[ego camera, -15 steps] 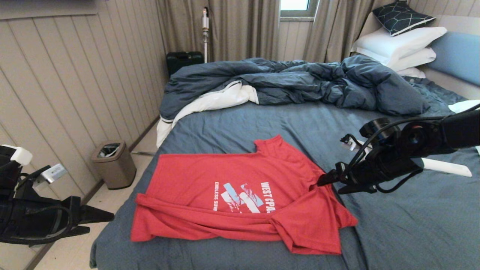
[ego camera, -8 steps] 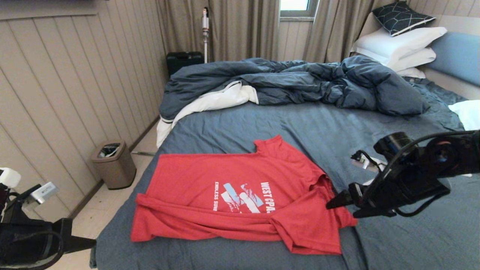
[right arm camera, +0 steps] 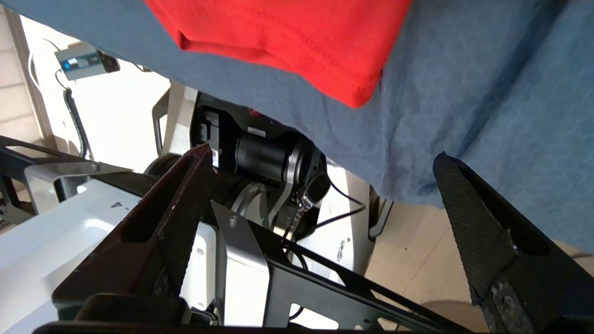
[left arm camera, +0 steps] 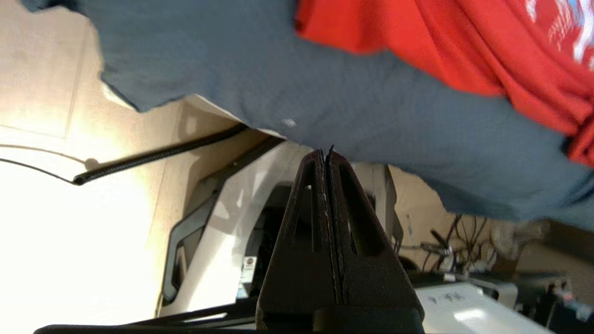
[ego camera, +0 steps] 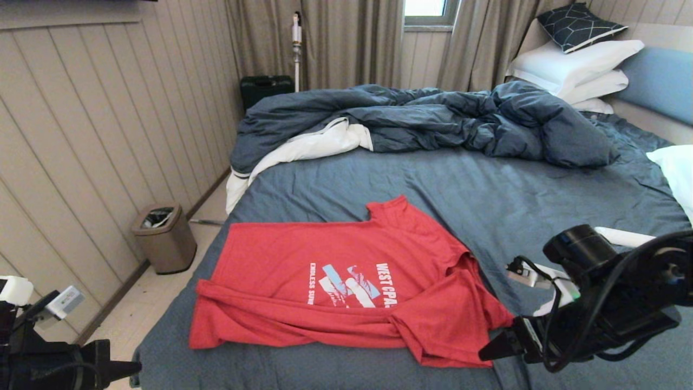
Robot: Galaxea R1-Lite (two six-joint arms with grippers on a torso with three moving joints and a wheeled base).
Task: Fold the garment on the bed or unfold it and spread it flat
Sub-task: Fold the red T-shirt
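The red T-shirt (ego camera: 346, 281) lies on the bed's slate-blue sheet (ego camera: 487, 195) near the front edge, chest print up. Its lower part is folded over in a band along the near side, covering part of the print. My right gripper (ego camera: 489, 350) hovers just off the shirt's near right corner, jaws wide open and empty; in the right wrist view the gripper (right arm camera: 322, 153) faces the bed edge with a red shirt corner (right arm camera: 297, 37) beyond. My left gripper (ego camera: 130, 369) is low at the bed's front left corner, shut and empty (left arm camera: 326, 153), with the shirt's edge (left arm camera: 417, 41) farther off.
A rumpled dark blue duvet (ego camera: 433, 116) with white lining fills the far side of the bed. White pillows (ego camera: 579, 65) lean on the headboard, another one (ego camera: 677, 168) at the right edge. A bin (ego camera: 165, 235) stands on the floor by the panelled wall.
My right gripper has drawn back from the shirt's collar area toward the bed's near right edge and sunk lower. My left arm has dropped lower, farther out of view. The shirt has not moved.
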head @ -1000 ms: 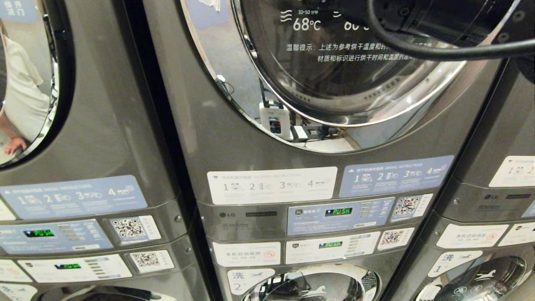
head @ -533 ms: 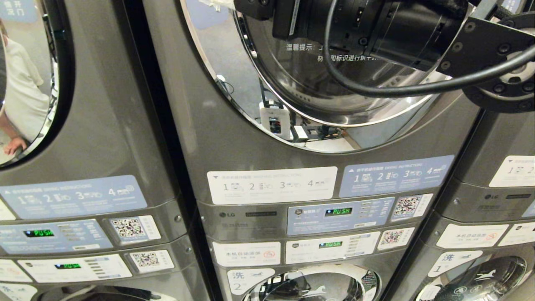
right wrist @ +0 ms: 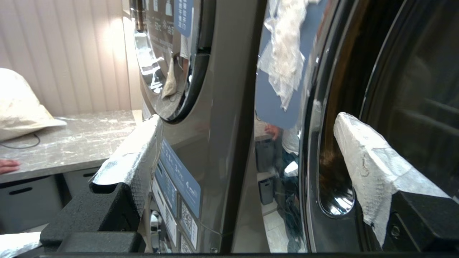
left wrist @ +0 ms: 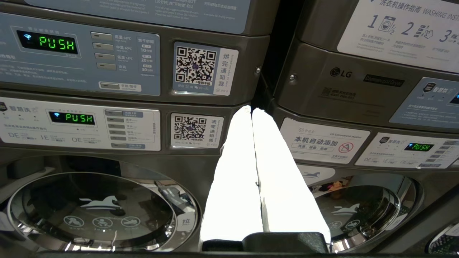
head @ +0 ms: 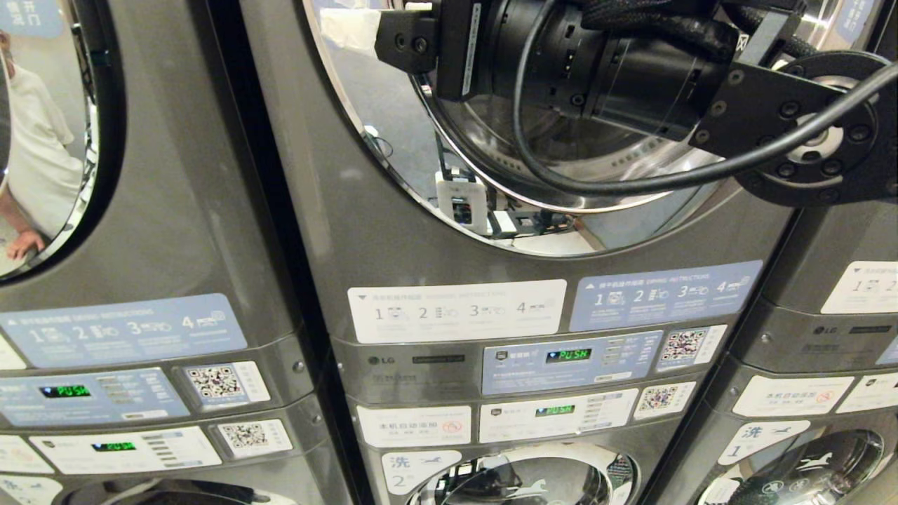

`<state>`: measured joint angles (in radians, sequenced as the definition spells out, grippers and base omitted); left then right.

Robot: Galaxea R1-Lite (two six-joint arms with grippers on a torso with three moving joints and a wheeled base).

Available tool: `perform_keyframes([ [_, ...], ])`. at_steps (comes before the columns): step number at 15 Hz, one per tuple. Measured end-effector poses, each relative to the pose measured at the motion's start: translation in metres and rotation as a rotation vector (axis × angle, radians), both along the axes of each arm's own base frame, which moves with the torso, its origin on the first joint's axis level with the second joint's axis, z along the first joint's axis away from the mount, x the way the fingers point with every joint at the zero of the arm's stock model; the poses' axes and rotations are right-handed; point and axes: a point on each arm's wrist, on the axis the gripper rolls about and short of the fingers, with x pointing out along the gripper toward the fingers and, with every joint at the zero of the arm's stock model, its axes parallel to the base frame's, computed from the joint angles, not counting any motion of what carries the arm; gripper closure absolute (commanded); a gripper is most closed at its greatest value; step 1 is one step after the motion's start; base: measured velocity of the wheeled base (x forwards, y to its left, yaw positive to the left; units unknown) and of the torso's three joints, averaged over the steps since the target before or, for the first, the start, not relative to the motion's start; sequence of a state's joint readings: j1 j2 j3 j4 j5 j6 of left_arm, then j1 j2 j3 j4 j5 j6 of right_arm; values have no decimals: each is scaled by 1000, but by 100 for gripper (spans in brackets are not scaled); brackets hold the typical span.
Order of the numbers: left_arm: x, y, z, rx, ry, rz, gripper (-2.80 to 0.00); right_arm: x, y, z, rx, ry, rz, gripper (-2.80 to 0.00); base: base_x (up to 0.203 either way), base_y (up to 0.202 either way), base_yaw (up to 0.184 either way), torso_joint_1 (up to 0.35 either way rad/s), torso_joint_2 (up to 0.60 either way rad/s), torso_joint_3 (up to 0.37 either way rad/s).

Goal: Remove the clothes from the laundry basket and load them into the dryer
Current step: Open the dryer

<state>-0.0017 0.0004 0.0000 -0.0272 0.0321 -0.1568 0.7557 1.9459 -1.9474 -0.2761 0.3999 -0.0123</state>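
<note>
The right arm (head: pixel 631 77) has swung lower and further left across the dryer (head: pixel 547 231) door over the past second, now covering the temperature lettering on the glass. The right pincer (right wrist: pixel 247 143) stands wide open and empty, one white-padded finger (right wrist: pixel 365 168) before the door's dark glass, the other beside the neighbouring machine (right wrist: pixel 168 71). The left pincer (left wrist: pixel 252 172) hangs closed, pads together, before the control panels (left wrist: pixel 82 68). No clothes or laundry basket can be made out; a pale bundle (right wrist: pixel 21 104) on the table (right wrist: pixel 68 139) may be fabric.
</note>
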Motion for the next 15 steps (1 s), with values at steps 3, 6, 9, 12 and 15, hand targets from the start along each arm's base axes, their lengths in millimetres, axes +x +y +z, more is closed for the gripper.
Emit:
perform_keyframes([
  [3, 0, 0, 0, 0, 0, 0, 0, 4, 3, -3, 9, -7, -7, -280, 0, 0, 0, 0, 0, 0],
  [6, 0, 0, 0, 0, 0, 0, 0, 7, 6, -7, 4, -4, -5, -280, 0, 0, 0, 0, 0, 0],
  [9, 0, 0, 0, 0, 0, 0, 0, 11, 10, -13, -6, 8, 2, -280, 0, 0, 0, 0, 0, 0],
  [12, 0, 0, 0, 0, 0, 0, 0, 11, 12, -15, -12, 10, 31, -280, 0, 0, 0, 0, 0, 0],
  [15, 0, 0, 0, 0, 0, 0, 0, 10, 11, -14, -12, 6, 38, -280, 0, 0, 0, 0, 0, 0],
])
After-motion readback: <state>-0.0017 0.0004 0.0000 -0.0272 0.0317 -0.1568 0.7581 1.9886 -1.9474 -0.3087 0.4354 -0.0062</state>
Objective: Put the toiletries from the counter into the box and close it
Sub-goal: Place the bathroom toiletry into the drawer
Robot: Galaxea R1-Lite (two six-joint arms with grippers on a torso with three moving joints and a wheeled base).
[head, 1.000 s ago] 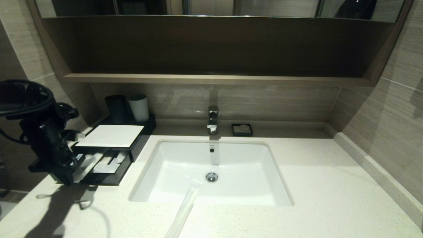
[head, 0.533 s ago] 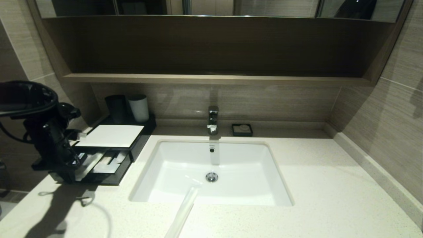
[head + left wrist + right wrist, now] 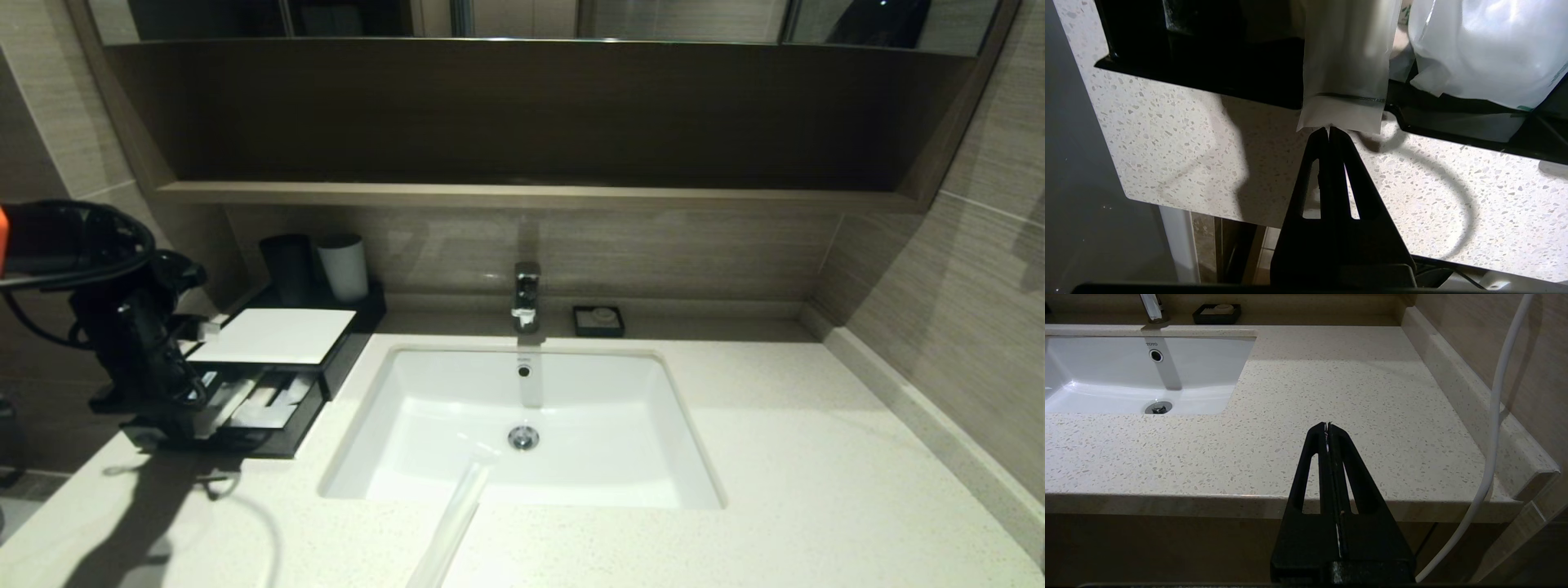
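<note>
Fingers pressed together on the left gripper (image 3: 1329, 130), tips right at the end of a whitish packet (image 3: 1345, 65) that pokes out of the box (image 3: 269, 384) drawer over the counter (image 3: 1180, 147), while the right gripper (image 3: 1327, 425), also closed, idles off the counter's front edge.

The only legible lettering was the brand name "TOTO", printed in small dark capitals on the inner back wall of the white sink (image 3: 1118, 371), just above its round overflow hole (image 3: 1155, 355).
</note>
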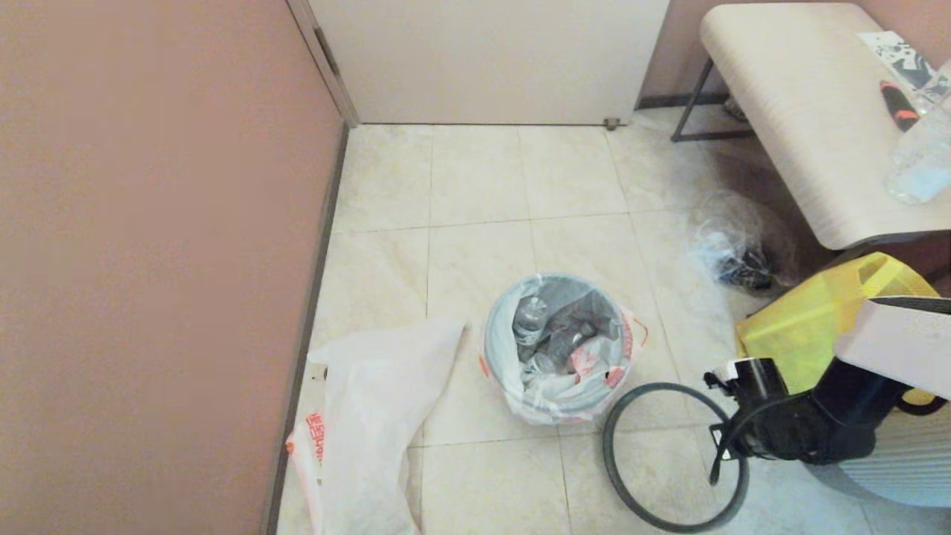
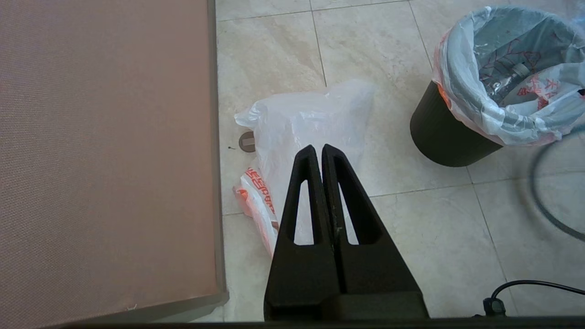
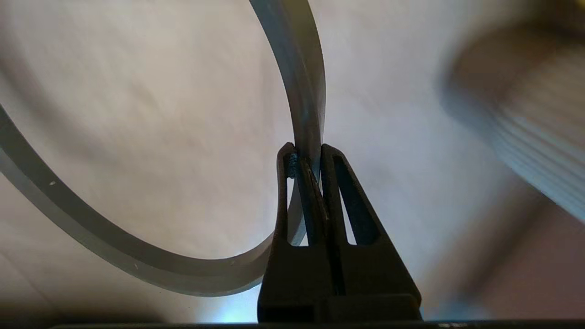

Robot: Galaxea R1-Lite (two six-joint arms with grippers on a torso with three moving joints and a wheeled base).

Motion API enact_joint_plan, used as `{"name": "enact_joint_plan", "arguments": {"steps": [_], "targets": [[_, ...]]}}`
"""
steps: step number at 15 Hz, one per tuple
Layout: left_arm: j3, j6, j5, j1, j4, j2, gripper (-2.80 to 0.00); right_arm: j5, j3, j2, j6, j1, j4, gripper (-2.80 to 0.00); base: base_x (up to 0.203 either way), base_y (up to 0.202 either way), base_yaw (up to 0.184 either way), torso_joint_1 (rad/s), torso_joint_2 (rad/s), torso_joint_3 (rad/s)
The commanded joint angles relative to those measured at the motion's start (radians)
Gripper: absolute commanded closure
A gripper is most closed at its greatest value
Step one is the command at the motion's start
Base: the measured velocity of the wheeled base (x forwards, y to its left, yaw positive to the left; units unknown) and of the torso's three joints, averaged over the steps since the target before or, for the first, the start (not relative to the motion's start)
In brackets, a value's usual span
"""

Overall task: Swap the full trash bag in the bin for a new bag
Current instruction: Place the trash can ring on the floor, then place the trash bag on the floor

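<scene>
The small round black plastic bin (image 1: 556, 349) stands on the pale tiled floor (image 1: 475, 193) near the middle of the scene. The full trash bag (image 1: 587, 364), a thin white plastic carrier bag with red-orange print, sits inside it with its edge folded out over the bin's mouth; crushed clear bottles and grey scraps show in its opening.

The bin's thin dark-grey hoop rim (image 1: 617, 475) is off the bin, just to its near right. The right gripper (image 1: 717, 453) has its fingers pinched tight on the hoop's right side, and in the right wrist view the band runs up between the closed fingertips (image 3: 287, 160). Whether the hoop's far edge touches the floor or hangs just clear of it is hard to tell from here.

The new bag (image 1: 371, 423), a limp translucent white plastic carrier bag with red-orange lettering, lies flat on the floor to the left of the bin, close to the pink-brown wall (image 1: 148, 260), its far corner reaching almost to the bin's side.

The left gripper (image 2: 320, 153) is parked above that limp bag with its fingers pressed together and nothing between them.

To the right of the bin lie a crumpled clear plastic bag of dark items (image 1: 732, 253) and, nearer, a yellow fabric tote (image 1: 810, 327). A pale bench with dark metal legs (image 1: 802, 111) stands at the far right.
</scene>
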Motion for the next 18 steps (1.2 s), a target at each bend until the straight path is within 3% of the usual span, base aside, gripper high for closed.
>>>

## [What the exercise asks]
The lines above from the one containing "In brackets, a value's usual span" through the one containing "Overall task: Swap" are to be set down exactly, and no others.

## [Task output]
In brackets, a value's usual span
"""

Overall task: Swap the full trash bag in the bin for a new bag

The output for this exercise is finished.